Task description:
What you return must be every line below that includes the word "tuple".

BEGIN Source information

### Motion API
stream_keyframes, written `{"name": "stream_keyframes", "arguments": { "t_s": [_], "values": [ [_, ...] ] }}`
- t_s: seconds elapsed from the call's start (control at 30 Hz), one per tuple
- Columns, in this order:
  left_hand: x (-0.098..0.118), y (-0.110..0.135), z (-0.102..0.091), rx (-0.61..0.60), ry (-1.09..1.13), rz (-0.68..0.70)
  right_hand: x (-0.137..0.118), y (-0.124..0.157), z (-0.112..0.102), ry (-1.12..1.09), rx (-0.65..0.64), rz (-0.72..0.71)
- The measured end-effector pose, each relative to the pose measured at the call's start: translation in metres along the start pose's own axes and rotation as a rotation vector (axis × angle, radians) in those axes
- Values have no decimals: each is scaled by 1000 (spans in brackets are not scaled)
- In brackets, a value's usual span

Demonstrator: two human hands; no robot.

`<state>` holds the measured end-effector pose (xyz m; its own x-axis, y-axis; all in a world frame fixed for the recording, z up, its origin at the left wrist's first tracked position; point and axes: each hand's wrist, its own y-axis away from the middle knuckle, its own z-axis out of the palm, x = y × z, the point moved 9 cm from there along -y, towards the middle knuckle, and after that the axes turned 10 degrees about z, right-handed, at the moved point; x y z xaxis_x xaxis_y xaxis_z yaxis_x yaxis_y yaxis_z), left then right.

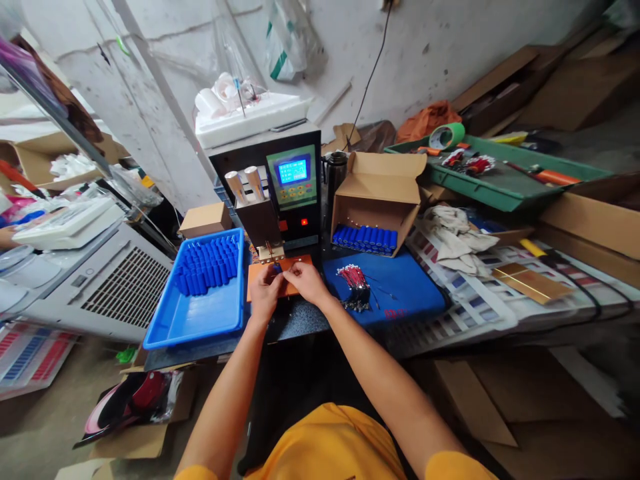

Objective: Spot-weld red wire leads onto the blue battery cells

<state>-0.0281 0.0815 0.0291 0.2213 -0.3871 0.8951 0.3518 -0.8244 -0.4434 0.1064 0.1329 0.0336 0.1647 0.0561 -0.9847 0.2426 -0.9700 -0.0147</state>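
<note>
Black surface [300, 323] runs along a stained grey wall [450, 53], crowded on both sides. On my feed, the left hand [263, 291] and right hand [309, 281] meet fingertip to fingertip over an orange plate [296, 262], both pinching a small blue cell [277, 269] just under the head of the welding machine [293, 193]. A blue tray [200, 323] with more cells [207, 263] lies just left of the plate. To the right, a bundle of red wires [354, 287] rests on a blue mat [405, 283], with an open cardboard box [377, 180] behind it. A green tray [480, 190] and a crumpled cloth [457, 233] lie further right.
</note>
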Motion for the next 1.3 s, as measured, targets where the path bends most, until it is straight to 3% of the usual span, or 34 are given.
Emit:
{"name": "stream_keyframes", "arguments": {
  "t_s": [0.27,0.4,0.47,0.6,0.8,0.97,1.17,1.3],
  "values": [
    [-1,-3,0,-30,-7,-35,8,-3,8,-242,-184,134],
    [5,8,-20,38,-114,5,8,0,6,-318,-213,202],
    [13,17,-25,6,-231,84,7,1,5,-355,-223,227],
    [30,34,-10,-171,-376,295,7,0,5,-418,-235,258],
    [29,33,0,-160,-477,339,11,-2,5,-451,-238,260],
    [25,29,2,-196,-509,311,9,-2,6,-388,-259,210],
    [24,19,3,-362,-672,232,1,7,18,-95,-301,-16],
    [29,11,2,-398,-746,244,2,11,22,30,-283,-93]
  ]
}}
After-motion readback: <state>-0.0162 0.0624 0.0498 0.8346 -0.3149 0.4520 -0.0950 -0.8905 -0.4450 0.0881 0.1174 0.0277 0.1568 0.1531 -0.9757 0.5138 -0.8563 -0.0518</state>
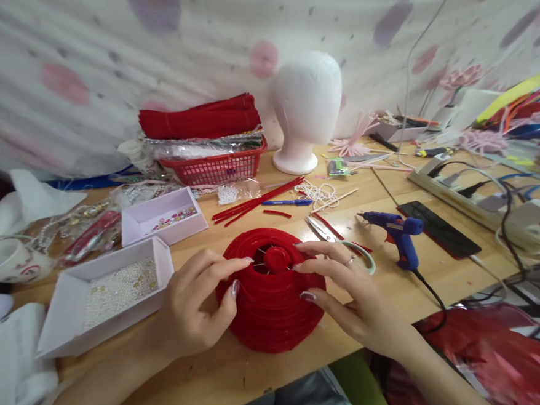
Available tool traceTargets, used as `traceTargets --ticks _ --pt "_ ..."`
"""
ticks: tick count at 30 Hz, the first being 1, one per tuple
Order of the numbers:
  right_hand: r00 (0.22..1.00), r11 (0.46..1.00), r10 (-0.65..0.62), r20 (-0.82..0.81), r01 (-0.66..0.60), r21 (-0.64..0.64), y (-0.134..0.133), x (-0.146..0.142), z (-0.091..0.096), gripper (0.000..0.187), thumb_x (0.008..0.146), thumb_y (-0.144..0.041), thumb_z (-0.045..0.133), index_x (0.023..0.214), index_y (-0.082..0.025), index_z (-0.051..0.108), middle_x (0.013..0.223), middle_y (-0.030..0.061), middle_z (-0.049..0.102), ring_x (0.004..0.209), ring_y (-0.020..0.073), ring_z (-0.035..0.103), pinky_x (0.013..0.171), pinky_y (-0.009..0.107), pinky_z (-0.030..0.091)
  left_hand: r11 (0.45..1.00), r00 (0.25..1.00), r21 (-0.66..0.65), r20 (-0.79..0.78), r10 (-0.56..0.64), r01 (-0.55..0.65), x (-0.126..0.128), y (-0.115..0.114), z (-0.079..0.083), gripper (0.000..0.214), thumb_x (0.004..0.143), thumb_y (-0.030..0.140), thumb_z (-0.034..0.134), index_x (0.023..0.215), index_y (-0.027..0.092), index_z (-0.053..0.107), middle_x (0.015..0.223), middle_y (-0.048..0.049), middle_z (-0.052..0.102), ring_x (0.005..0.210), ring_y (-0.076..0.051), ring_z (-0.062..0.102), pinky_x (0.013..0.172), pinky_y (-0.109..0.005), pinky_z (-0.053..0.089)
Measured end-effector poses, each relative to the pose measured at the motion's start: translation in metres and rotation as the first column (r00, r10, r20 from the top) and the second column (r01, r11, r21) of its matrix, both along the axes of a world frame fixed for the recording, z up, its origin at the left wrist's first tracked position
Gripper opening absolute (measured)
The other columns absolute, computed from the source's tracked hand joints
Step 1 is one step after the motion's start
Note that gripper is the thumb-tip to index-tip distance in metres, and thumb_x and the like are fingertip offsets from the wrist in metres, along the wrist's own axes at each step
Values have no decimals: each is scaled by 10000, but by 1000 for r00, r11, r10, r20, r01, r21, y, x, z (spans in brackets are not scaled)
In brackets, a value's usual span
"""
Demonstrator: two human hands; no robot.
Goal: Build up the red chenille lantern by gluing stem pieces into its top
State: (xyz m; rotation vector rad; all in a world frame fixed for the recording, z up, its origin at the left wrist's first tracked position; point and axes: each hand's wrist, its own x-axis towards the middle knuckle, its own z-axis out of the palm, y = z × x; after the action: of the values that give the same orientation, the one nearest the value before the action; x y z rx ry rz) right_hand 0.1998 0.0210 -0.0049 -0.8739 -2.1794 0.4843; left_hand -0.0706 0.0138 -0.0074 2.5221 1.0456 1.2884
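In front of me on the table sits a round red ribbed lantern [277, 317], covered in fuzzy red strips. Its top opening shows thin wires and a small red disc [276, 260] in the middle. My left hand [201, 299] touches the left of the rim with its index finger, the thumb apart from it. On the other side, my right hand [349, 288] lies with spread fingers on the lantern's upper right. Behind the lantern are scissors [322, 229], partly hidden by my right hand, and red pipe cleaners [263, 199].
A blue glue gun [395, 230] and a phone [439, 228] lie to the right, near a power strip [474, 195]. Left stand white boxes of pearls [59, 311] and gems [132, 224]. Behind are a red basket [221, 169] and foam head [307, 100].
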Motion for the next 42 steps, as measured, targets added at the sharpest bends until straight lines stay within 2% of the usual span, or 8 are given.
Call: traceTargets --ticks 8,10,13,15,19,28,37,42 --pt "987 982 161 11 -159 -97 27 2 23 186 976 -107 514 1045 -232 633 1167 68 596 1139 179 583 985 356 507 967 980 -170 25 198 -191 25 -22 11 264 946 164 608 1180 285 623 1155 -39 548 1130 -180 572 1013 -359 505" --pt "975 973 212 72 -203 -112 34 3 30 213 966 -79 494 1035 -225 633 1178 77 596 1149 192 575 979 379 505 941 966 -237 37 256 -241 32 -30 5 508 887 258 705 1352 300 505 1364 -84 479 1328 -260 479 1131 -495 436" --pt "953 954 280 114 -262 -147 42 4 34 202 980 -96 469 1012 -221 624 1238 88 590 1169 204 568 985 406 501 858 934 -409 36 356 -311 43 -42 -8 1164 680 367 874 1561 297 118 1605 -177 209 1500 -408 266 1164 -663 353" --pt "945 946 306 112 -289 -149 45 4 33 209 981 -91 454 1016 -219 615 1252 87 588 1166 203 564 979 405 501 795 919 -506 14 395 -335 49 -47 -15 1307 605 375 907 1561 295 19 1609 -210 177 1487 -451 286 1132 -700 374" --pt "964 965 258 70 -254 -57 39 1 27 266 941 -20 439 1024 -214 600 1215 84 605 1125 201 566 936 388 503 793 937 -521 -38 348 -316 45 -41 -18 1239 637 328 858 1549 268 22 1594 -237 212 1453 -446 367 1109 -682 418" --pt "997 997 74 34 -74 -19 10 -7 26 249 966 -64 474 989 -223 664 1117 76 619 1056 197 597 885 365 517 795 994 -606 -56 -96 42 4 -7 4 1282 606 200 865 1557 305 10 1637 -196 256 1507 -395 318 1184 -607 371" --pt "961 979 199 191 -205 16 24 -1 44 296 938 -43 454 970 -234 678 1173 79 630 1065 213 589 901 391 513 806 981 -592 -145 -129 18 1 -14 15 1201 670 261 872 1572 362 86 1647 -163 239 1519 -407 287 1190 -646 338" --pt "955 958 172 241 -219 185 22 -3 45 301 934 -27 459 1003 -218 683 1184 104 633 1082 248 524 874 414 499 849 1000 -528 -11 -24 15 8 -22 15 787 877 327 736 1509 398 274 1600 -95 324 1520 -314 298 1224 -577 336"
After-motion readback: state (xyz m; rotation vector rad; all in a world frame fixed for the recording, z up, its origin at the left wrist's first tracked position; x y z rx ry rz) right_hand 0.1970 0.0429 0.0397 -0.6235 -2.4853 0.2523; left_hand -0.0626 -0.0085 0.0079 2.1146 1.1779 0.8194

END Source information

Exercise response:
- t_s: seconds elapsed from the call's start (control at 30 Hz), one per tuple
ticks: tick count at 30 Hz, the first being 1, one per tuple

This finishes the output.